What do school board members actually do? Here’s a guide before voting around KC on Tuesday
Local school boards have been in the news this year debating everything from school mask policies to banning books. There are 518 school districts with school boards in Missouri, and they all work to help govern local school districts. These board members represent communities and advocate for the education and achievement of young folks throughout Kansas City.
Before heading to the polls, here’s a refresher on what responsibilities and power school boards have and how they can impact your life.
What is a school board?
First, it’s important to understand that a school board (which is also known as a board of education) is a nonpartisan body of individuals who are elected to represent their community’s values and views for public schools in their school district, according to the National School Boards Association.
Folks who run for school board can be educators, business owners, parents or just community members who care about the local school district.
“The vast majority of school board members are not professional educators. So they come from all walks of life,” Missouri School Boards’ Association Deputy Executive Director Brent Ghan. MSBA is a non profit organization that supports school boards statewide through advocacy, policy support, legal help and general guidance.
In most Kansas City area school boards, members serve as volunteer representatives for a three-year term until it’s time for reelection. Once elected, first time school board members are required to go through 18.5 hours of training, where they learn about the roles and responsibilities of school board members, school finances, school laws and policy making, according to Ghan.
What are school boards responsible for?
According to the MSBA, the main objectives of a school board are to set goals for the district, develop and approve policies for the schools, hire, supervise and evaluate the superintendent and approve budgets set by the superintendent. School boards are not in charge of any actual school management or day-to-day operations. The policies they are in charge of can range from fiscal management to rules around student discipline.
“We recommend that they be very involved in advocacy work, that they be strong advocates for their local school districts,” Ghan said. “School board members need to be in close communication with legislators because the laws that they pass have a direct impact on our school district.”
Ultimately, the most important job of school boards is to ensure student achievement.
“That’s really the bottom line,” Ghan said. “We always say if school board members make their decisions based on what’s best for all the kids in their school district, they’re going to be on the right track.”

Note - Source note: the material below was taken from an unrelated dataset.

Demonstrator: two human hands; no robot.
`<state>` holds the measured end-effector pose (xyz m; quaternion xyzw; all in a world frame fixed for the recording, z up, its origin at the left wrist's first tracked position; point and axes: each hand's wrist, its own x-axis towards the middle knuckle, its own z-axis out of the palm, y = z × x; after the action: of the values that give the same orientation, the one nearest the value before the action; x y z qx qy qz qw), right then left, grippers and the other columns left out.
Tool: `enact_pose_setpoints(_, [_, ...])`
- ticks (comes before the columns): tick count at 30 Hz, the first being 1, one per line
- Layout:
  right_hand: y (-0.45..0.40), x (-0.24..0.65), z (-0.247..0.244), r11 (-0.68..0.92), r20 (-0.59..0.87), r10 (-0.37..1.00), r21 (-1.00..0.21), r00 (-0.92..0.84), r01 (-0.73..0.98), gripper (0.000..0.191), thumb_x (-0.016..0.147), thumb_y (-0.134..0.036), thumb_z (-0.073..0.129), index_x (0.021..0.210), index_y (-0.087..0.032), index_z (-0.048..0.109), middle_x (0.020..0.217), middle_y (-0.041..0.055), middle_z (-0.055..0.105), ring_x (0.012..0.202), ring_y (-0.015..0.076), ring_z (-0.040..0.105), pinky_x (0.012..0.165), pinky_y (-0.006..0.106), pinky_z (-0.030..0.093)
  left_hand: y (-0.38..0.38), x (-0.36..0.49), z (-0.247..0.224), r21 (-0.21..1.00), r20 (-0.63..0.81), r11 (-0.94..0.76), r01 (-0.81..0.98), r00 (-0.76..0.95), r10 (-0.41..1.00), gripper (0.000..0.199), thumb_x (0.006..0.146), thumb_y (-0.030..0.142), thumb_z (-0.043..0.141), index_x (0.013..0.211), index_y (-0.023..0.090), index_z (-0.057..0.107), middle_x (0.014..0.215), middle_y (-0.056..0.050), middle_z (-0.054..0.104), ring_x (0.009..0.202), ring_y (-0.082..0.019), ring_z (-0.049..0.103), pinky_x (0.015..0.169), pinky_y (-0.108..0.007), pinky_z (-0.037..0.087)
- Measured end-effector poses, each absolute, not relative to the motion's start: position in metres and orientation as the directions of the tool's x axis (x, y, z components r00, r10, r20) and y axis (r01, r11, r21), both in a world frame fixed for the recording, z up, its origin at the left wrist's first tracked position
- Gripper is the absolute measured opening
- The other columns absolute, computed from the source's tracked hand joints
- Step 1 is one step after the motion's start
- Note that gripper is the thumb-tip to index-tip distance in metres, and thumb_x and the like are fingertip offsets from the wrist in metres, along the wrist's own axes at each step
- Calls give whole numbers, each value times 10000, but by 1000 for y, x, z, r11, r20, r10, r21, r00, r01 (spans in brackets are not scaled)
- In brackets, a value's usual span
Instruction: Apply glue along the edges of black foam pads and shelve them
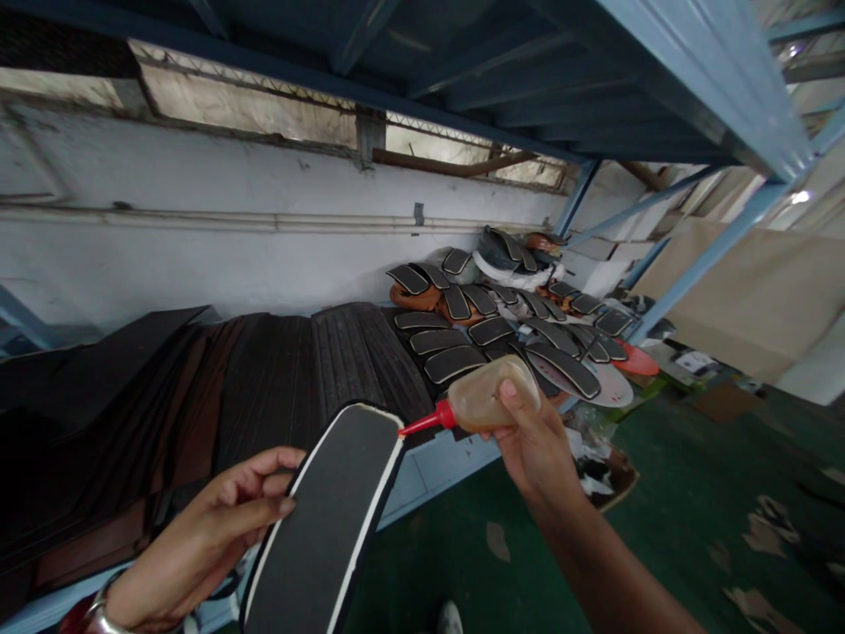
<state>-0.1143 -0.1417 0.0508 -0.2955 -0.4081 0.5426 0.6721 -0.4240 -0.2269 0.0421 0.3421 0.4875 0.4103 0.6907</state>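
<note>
My left hand (241,506) pinches the left edge of a long black panel (323,528) with rounded corners, fingers behind and thumb in front. A whitish line of glue runs along the panel's border. My right hand (534,440) is wrapped round a translucent glue bottle (492,392) with tan contents, tipped to the left. Its red nozzle (422,423) touches, or almost touches, the panel's upper right corner. The panel's lower end runs out of the frame.
Dark sheets (264,379) stand in rows on the blue shelf (422,475). Several similar white-edged panels (455,361) lie spread to the right. A blue beam (713,88) crosses overhead. Below right, a box of scraps (613,475) stands on the green floor (693,537).
</note>
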Motion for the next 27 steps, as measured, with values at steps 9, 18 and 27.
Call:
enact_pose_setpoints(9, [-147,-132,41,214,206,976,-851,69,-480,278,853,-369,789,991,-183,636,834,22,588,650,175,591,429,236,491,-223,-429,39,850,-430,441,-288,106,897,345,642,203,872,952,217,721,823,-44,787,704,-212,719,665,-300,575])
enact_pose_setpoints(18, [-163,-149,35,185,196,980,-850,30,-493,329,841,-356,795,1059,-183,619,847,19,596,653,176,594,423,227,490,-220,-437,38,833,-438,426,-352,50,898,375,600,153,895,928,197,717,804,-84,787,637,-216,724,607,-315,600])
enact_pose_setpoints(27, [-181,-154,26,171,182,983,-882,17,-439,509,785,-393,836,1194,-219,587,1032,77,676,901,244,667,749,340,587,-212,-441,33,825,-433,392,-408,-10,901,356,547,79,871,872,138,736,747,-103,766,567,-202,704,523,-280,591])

Ghan added that many school board members have no real say over day-to-day school life or what might go on in individual classrooms.

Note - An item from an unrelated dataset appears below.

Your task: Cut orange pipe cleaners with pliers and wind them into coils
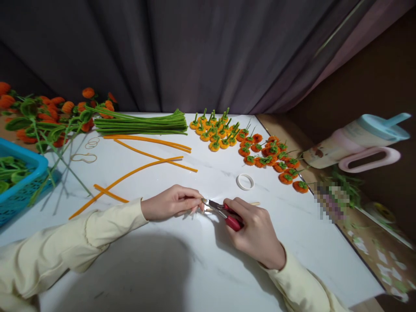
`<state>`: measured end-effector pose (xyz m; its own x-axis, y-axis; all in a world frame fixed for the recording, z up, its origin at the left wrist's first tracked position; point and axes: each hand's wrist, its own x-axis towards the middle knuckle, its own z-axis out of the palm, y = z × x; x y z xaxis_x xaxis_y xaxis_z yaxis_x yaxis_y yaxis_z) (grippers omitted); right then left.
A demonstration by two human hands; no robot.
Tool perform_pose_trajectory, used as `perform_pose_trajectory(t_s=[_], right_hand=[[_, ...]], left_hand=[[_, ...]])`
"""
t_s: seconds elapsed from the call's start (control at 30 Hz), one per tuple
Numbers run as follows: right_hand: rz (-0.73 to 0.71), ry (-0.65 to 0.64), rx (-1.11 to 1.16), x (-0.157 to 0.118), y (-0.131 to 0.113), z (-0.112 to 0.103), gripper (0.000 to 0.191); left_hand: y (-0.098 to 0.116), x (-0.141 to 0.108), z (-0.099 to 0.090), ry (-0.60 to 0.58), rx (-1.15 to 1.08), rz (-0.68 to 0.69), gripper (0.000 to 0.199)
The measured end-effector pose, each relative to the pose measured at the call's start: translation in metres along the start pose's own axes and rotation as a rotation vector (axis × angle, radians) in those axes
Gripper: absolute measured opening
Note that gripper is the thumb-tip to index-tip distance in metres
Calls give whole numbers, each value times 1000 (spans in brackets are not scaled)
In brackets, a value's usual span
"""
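Note:
My right hand [255, 225] is wrapped round the red handles of a pair of pliers [234, 222]. The metal jaws point left and meet the fingertips of my left hand [175, 202]. Those fingers are pinched together at the jaw tips; whatever small thing they hold is hidden. A thin wooden stick [255, 203] lies on the table behind the pliers. Beyond it rests a white ring [245, 182], perhaps a roll of tape. Orange pipe cleaners [136, 173] lie loose to the left, some crossing each other.
Green pipe cleaners [143, 123] form a bundle at the back. Small yellow pumpkins [214, 146] and orange pumpkins [261, 161] stand in groups behind my hands. A blue basket [39, 162] and orange flowers [48, 112] are at left. A tumbler [351, 141] stands right.

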<state>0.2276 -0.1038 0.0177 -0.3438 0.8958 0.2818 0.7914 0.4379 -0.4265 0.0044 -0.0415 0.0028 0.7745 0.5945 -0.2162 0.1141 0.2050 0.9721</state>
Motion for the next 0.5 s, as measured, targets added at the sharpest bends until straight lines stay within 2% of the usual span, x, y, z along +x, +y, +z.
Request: perform_pose_trajectory(t_s=[0.5], right_hand=[[18, -14, 27, -2, 0, 0, 16]], left_hand=[[0, 0, 0, -15, -2, 7, 36]])
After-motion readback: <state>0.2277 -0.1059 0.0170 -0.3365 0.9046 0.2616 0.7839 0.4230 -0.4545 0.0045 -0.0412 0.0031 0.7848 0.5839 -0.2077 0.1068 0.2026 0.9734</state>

So why do they seem so controversial?
In Missouri, school boards are nonpartisan bodies but they can also be a forum for contentious debate.

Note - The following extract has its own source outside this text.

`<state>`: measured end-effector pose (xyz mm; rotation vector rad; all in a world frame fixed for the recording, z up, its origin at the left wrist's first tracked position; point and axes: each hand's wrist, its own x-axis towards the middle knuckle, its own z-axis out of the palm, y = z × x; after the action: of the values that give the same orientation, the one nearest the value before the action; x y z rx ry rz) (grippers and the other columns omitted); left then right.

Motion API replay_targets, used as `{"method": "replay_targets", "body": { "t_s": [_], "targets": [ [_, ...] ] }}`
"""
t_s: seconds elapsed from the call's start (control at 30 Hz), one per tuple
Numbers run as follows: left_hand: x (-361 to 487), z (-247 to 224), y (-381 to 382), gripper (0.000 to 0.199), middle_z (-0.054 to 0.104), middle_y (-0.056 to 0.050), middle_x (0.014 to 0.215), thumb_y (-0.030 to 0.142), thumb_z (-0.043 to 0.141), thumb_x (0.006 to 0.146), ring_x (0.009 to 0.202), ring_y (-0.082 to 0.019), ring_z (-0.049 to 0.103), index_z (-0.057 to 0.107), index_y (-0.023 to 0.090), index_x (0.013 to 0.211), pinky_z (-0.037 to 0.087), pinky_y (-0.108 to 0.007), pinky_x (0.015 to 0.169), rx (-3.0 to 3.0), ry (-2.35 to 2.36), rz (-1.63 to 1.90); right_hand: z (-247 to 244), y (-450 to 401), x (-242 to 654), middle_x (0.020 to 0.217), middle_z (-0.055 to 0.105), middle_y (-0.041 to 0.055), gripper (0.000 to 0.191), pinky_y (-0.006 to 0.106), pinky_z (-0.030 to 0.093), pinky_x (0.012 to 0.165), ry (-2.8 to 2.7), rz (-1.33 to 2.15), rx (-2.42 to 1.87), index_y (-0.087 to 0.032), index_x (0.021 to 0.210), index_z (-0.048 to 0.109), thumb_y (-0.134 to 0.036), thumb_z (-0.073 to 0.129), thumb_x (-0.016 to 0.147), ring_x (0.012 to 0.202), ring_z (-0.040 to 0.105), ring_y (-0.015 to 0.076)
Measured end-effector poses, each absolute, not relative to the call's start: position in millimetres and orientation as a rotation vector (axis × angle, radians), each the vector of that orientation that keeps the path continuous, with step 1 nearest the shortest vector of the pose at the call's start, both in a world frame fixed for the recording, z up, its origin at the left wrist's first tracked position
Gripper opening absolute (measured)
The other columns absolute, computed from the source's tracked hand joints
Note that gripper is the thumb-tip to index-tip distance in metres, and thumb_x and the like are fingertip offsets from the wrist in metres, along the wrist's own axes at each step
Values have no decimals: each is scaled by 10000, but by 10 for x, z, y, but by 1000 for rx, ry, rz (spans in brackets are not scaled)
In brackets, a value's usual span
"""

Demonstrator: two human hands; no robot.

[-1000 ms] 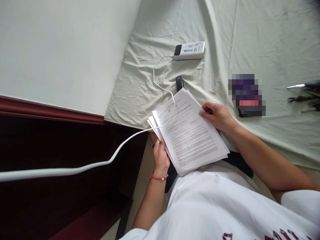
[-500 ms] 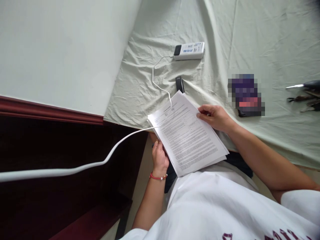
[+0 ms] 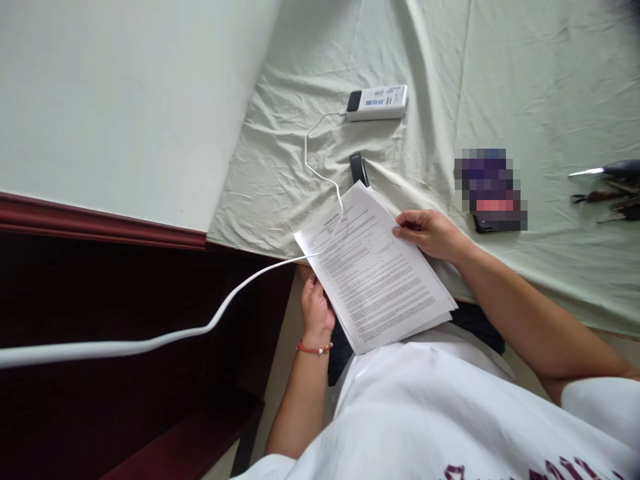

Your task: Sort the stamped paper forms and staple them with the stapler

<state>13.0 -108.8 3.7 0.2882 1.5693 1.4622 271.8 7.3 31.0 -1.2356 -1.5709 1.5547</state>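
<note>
A stack of printed white papers (image 3: 380,280) lies tilted over the near edge of the cloth-covered table and my lap. My right hand (image 3: 425,233) pinches its upper right edge between thumb and fingers. At the lower left edge, my left hand (image 3: 317,305) holds the stack, its fingers partly hidden beneath the sheets. A white cable (image 3: 265,268) crosses over the top left part of the papers. Just past the top corner sits a small black object (image 3: 359,168), partly covered by the papers.
The cable runs to a white power bank (image 3: 377,103) on the pale green cloth (image 3: 280,153). A pixelated phone-like object (image 3: 490,190) lies at the right, with a screwdriver-like tool (image 3: 607,169) and dark metal items (image 3: 610,193) beyond. Dark red wooden edge (image 3: 100,220) at left.
The left hand has shifted very slightly left along with the papers' left edge. The glare on the top sheet has faded. Both hands keep their hold.
</note>
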Motion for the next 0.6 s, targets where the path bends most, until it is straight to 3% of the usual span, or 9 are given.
{"method": "replay_targets", "body": {
  "t_s": [0.23,0.37,0.6],
  "targets": [
    [76,-75,-1130,507,679,53,809,252,890,592,696,-108,640,552,234,970,489,-242,723,429,1667,1565,280,72,2730,760,688,12,250,304,480,628,-1560,1550,-1253,-221,866,716,-463,692,810,695,600,181],
    [43,-103,-1175,453,670,55,782,223,903,552,675,-90,619,581,208,869,485,-221,706,456,1703,1563,278,75,2731,770,696,13,253,303,494,637,-1557,1542,-1265,-219,869,719,-463,691,808,715,614,188],
    [37,-29,-1214,427,734,-18,778,509,908,646,720,-145,683,706,162,789,517,-256,681,318,1611,1512,281,81,2735,765,690,12,238,300,485,635,-1559,1539,-1257,-215,866,718,-447,687,820,710,610,184]
  ]
}}
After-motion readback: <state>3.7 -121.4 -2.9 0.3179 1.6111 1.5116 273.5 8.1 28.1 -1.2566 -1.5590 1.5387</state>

In the Kansas City area, school boards have had to vote on issues that have brought a lot of attention to the function of school boards in our communities. Last week, the Blue Valley school board voted against banning two LGBTQ-themed books. Earlier this year, North Kansas City Board of Education heard parents and students passionately share their thoughts about critical race theory and mask mandates.
At the state level, multiple legislative bills have been circulating in Missouri’s state house that could make it harder to keep partisanship out of the school boards. One bill will require people running in political subdivisions, including school board candidates, to affiliate with a party and print their affiliation on the ballot.
Another bill being heard on the house floor would move school board elections to November, a move that Ghan warns could inject more partisan politics into school board elections.
“We think the focus of a school board candidate and a school board member needs to be not on a partisan political agenda, but on what’s best for all the students in the school district,” Ghan said. “So we’re kind of concerned about some of those issues.”
Ghan said that bringing more politics into school board races could lead to more conflict and divisiveness in districts, but Kansas University’s Political Science Professor Dr. Patrick Miller said that school boards have a long history of partisanship.
“School boards have always been political in different ways. I think it’s just the issues that come up that might draw them to our attention,” Miller said.
“If we were having this conversation in the 1950s, or 1960s, we would be talking about racial segregation…Out here in Kansas, school boards at that point in time were dealing with–Do you teach evolution? [And] some people were saying, well just don’t teach biology at all, at that time.”
Since public schools are one of the few spaces where people from all backgrounds have to work together to achieve, there will always be ideas that clash. Miller said that politics are likely unavoidable, but it’s important to have a body like the school board that can address issues as they come up.
“School Board’s arguably have more of an impact on your life as a citizen, more of a direct impact on your life as a citizen than Congress does or the President,” Miller said.